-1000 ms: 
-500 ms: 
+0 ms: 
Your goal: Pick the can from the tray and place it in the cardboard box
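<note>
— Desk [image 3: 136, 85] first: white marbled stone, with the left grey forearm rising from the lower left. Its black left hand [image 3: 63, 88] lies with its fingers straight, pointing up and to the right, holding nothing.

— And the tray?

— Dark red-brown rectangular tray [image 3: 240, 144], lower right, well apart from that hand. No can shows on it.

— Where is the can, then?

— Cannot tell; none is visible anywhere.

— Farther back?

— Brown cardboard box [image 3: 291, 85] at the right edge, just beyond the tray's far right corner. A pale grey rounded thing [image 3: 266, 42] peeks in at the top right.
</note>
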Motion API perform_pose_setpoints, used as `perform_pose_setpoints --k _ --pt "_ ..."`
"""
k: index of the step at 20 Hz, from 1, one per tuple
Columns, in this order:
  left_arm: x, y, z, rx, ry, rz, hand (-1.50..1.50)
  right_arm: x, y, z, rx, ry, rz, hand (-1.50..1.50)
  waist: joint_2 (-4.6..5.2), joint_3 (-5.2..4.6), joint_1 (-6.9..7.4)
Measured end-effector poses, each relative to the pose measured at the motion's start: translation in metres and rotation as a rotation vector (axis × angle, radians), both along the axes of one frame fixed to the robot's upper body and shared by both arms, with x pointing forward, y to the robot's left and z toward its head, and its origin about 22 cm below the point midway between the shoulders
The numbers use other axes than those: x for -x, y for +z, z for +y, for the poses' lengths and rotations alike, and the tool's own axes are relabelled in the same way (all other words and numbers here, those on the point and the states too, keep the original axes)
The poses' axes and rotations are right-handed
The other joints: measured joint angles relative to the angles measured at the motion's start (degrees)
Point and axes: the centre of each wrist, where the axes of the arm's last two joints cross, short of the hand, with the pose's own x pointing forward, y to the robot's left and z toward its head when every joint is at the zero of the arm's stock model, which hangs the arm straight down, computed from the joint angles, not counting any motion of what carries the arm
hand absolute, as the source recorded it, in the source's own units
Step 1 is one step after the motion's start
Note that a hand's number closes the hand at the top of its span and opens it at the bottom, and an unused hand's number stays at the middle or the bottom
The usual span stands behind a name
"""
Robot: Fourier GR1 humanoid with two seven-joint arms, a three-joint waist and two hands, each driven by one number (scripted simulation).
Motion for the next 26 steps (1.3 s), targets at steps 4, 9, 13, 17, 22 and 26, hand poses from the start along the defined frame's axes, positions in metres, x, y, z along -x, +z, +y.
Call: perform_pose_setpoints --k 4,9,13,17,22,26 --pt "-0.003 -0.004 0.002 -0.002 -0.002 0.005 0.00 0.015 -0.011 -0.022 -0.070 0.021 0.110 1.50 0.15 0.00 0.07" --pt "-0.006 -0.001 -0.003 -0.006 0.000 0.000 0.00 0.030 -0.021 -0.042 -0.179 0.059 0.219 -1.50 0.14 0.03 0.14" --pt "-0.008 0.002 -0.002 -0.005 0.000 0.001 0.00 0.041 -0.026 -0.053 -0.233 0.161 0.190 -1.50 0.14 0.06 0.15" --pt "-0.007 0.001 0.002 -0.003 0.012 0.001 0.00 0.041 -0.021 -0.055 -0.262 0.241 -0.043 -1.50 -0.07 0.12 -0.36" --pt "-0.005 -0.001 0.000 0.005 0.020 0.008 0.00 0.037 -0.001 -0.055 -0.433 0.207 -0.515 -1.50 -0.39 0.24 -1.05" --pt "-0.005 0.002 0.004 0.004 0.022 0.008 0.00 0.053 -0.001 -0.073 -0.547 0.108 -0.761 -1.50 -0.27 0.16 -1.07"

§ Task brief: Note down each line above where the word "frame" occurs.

§ Solution below:
Measured end-effector poses, each relative to the pose measured at the motion's start: translation in metres and rotation as a rotation vector (axis × angle, radians), both along the axes of one frame fixed to the robot's upper body and shared by both arms, with x pointing forward, y to the robot's left and z toward its head, and its origin about 22 cm below the point midway between the shoulders
Motion for the next 26 steps (1.3 s), targets at steps 4, 9, 13, 17, 22 and 26, hand poses from the start along the defined frame's axes, positions in metres, x, y, z along -x, +z, +y.

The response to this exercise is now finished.